In one photograph, Christian Thompson's head can be just seen emerging from a fabric sheath resembling an old-fashioned gramophone horn. In another, he wears an elaborate helmet made of maps, including one of the distribution of Aboriginal language groups, cut into triangular pieces. Another piece uses British flags and flowers "kind of inspired by the punk movement and ideas of nationalism and sovereignty" that harks back to Vivienne Westwood and David Bowie. Thompson, 37, is an Indigenous artist from Barcaldine in Queensland "13 hours inland from Brisbane" as he puts it. Barcaldine to a café in London's Soho, where we now sit: it's quite a journey.
Thompson is talking about the images in his small show The Imperial Relic; he is at the heart of each one, literally as well as imaginatively. "I'm interested in ideas of submission and domination," he says. "So the trumpet headpiece is beautiful, but it also potentially muffles or silences the voice. The same thing with maps: they are purporting different kinds of historical narrative, depending who is telling the story. One is about the history of Indigenous people, one is about the history of white colonisers and then one is about the idea of charting the land and of discovery. I'm wearing it as an armature over my own body: that's part of my own history but also of Australian history."
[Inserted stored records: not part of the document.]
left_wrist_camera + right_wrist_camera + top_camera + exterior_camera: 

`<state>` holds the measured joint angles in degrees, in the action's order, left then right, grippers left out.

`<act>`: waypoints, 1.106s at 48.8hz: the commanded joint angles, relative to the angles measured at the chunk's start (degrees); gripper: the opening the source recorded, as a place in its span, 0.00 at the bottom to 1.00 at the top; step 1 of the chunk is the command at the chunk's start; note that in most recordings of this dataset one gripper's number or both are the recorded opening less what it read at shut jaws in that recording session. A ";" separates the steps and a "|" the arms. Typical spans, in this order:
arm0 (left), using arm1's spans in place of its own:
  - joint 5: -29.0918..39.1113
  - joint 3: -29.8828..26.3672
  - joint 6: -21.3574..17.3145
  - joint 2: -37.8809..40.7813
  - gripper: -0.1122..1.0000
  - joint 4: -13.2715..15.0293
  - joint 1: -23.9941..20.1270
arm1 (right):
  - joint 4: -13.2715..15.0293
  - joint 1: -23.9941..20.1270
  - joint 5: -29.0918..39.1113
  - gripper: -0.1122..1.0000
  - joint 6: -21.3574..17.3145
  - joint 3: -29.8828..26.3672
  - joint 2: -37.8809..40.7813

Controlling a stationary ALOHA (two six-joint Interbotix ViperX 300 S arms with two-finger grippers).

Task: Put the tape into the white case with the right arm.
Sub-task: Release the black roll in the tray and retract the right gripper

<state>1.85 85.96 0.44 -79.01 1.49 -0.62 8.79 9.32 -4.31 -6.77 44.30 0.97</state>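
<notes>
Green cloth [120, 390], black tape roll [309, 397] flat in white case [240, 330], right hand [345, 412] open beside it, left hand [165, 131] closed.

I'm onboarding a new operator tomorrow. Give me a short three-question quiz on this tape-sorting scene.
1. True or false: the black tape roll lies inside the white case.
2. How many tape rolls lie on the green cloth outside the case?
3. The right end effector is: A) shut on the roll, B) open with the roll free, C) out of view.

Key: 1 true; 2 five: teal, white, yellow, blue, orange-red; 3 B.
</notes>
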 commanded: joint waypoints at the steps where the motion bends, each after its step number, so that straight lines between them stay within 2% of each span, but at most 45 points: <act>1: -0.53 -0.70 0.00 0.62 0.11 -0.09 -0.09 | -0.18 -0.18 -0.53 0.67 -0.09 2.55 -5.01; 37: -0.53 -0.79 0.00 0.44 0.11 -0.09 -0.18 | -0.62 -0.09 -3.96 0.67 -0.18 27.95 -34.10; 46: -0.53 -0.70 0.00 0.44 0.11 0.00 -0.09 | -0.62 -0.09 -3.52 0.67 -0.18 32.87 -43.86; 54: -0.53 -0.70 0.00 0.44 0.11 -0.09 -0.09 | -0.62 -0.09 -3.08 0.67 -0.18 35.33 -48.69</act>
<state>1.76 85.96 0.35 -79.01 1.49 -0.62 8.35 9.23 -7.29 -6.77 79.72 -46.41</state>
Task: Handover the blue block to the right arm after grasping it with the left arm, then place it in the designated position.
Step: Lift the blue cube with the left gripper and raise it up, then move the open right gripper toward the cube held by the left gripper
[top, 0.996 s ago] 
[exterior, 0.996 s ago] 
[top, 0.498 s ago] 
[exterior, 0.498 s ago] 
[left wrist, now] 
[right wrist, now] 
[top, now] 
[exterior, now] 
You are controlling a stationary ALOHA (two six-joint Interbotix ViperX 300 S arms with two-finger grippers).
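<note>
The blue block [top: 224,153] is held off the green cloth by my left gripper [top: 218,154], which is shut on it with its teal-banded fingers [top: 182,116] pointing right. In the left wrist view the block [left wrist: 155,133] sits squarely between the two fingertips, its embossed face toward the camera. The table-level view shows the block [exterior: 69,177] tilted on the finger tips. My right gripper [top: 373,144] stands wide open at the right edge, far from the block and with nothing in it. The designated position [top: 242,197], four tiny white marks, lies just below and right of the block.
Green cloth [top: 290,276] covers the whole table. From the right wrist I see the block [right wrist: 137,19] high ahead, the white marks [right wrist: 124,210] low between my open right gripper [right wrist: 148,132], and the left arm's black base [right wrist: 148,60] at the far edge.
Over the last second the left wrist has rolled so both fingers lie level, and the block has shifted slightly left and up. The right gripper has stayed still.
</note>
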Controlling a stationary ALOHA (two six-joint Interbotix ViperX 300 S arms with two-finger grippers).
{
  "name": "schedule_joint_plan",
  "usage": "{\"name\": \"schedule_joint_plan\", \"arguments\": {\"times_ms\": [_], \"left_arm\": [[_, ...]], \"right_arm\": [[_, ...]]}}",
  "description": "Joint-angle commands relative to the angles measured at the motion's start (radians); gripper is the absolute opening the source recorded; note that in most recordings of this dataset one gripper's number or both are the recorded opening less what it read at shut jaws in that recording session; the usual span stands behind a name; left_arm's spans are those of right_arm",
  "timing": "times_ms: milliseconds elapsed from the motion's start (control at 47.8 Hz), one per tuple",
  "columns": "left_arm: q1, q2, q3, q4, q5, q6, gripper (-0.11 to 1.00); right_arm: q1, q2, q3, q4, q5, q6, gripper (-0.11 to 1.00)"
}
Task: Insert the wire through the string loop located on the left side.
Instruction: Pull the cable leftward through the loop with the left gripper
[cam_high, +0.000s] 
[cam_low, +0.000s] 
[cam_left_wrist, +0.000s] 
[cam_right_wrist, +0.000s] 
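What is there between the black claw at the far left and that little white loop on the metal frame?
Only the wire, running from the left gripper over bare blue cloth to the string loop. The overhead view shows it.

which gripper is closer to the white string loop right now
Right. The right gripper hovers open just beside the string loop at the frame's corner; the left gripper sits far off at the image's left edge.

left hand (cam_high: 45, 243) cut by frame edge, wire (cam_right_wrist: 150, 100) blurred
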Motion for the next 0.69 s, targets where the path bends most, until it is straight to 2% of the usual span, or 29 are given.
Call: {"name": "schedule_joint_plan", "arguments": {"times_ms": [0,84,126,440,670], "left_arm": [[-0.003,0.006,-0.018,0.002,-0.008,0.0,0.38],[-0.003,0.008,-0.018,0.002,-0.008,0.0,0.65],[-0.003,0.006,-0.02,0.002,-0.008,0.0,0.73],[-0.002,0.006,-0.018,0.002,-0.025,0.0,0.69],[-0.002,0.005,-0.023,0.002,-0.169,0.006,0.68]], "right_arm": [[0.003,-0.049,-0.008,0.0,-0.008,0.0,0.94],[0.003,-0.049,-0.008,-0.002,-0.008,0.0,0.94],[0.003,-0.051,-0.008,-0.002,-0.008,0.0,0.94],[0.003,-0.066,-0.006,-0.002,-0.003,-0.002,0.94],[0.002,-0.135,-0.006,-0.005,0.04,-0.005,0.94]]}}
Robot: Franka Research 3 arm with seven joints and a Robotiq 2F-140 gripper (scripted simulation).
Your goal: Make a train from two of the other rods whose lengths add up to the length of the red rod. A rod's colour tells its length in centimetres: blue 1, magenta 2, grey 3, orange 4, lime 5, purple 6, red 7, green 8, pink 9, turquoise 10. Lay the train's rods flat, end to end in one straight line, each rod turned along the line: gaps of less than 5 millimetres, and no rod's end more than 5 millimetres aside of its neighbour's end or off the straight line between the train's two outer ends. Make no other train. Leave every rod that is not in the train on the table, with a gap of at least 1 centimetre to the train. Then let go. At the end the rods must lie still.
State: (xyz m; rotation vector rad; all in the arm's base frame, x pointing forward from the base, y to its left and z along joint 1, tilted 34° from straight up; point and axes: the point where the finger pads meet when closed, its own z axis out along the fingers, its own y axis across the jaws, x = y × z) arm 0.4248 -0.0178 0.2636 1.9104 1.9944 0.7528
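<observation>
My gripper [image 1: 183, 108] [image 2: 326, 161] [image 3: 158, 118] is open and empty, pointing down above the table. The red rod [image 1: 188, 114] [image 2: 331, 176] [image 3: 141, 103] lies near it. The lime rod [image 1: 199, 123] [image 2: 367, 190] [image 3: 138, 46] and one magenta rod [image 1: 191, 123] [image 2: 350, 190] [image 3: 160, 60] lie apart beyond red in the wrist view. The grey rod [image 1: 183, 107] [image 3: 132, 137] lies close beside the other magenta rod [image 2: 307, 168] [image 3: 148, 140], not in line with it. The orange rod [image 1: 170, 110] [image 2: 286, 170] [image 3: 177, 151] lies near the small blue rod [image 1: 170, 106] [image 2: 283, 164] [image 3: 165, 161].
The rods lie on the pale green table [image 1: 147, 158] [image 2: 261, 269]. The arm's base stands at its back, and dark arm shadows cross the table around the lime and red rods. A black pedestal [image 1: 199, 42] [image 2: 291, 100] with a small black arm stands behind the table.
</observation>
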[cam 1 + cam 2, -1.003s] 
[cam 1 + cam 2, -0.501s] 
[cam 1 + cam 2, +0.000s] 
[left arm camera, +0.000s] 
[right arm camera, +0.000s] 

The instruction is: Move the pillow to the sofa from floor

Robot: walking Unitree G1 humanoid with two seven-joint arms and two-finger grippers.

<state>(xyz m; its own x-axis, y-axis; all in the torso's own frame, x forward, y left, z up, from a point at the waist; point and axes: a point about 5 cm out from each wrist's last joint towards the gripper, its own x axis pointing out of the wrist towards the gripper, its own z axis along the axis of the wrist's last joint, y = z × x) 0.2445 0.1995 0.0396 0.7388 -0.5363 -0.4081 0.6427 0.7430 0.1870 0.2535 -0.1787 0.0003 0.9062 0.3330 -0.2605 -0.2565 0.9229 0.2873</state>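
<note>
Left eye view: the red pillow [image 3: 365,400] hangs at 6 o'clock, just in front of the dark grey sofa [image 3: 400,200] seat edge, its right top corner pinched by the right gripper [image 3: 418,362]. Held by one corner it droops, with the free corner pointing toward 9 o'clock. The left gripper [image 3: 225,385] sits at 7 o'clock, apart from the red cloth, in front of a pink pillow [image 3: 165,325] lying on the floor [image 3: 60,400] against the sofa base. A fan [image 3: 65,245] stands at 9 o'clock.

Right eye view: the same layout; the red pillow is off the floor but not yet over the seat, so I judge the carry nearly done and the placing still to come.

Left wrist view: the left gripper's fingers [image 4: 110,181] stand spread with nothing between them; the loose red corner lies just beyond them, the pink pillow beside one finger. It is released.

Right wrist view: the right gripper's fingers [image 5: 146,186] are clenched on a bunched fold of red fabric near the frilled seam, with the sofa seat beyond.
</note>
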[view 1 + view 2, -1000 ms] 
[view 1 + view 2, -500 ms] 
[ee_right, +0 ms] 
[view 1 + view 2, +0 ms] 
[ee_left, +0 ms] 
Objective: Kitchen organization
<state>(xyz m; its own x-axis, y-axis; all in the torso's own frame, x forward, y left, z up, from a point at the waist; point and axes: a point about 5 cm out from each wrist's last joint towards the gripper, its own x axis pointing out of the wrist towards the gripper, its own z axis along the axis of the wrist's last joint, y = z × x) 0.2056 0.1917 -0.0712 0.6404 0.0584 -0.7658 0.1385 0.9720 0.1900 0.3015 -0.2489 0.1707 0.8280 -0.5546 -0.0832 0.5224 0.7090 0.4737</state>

The Imperial Relic has been made by Thompson at the behest of Australia's Human Rights Arts and Film Festival. It is the first work he has made since finishing a practice doctorate at Oxford University, which he attended with the assistance of a scholarship named for the indefatigable Indigenous activist Charles Perkins. This week he was named as one of a small group of artists chosen to work as "conductors" with performance artist Marina Abramovic in the Kaldor Public Art Project in Sydney next month, but he is anything but cocky. Actually, he keeps apologising for talking too much, despite my assurances that this is a desirable thing in interviewees.